TASK GOAL |
Reproduce the data in its entirety, exactly as written.

DATA SECTION |
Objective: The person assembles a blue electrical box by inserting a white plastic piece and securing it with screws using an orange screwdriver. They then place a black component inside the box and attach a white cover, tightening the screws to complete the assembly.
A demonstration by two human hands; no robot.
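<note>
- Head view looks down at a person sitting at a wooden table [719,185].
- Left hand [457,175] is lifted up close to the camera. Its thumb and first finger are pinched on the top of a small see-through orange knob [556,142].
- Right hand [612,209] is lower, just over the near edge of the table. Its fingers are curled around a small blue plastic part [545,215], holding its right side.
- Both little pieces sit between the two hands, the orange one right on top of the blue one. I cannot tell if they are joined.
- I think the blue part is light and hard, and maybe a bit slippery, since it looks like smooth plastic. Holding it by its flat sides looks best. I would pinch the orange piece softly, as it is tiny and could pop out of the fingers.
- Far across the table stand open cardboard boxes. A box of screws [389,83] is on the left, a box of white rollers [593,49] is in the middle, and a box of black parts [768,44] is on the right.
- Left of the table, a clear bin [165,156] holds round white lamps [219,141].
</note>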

EXERCISE RESULT |
Objective: The person assembles a blue electrical box by inserting a white plastic piece and securing it with screws using an orange screwdriver. They then place a black component inside the box and attach a white cover, tightening the screws to complete the assembly.
A demonstration by two human hands; no robot.
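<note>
- Head view looks down at a person sitting at a wooden table [719,185].
- Left hand [457,175] is lifted up close to the camera. Its thumb and first finger are pinched on the top of a small see-through orange knob [556,142].
- Right hand [612,209] is lower, just over the near edge of the table. Its fingers are curled around a small blue plastic part [545,215], holding its right side.
- Both little pieces sit between the two hands, the orange one right on top of the blue one. I cannot tell if they are joined.
- I think the blue part is light and hard, and maybe a bit slippery, since it looks like smooth plastic. Holding it by its flat sides looks best. I would pinch the orange piece softly, as it is tiny and could pop out of the fingers.
- Far across the table stand open cardboard boxes. A box of screws [389,83] is on the left, a box of white rollers [593,49] is in the middle, and a box of black parts [768,44] is on the right.
- Left of the table, a clear bin [165,156] holds round white lamps [219,141].
</note>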

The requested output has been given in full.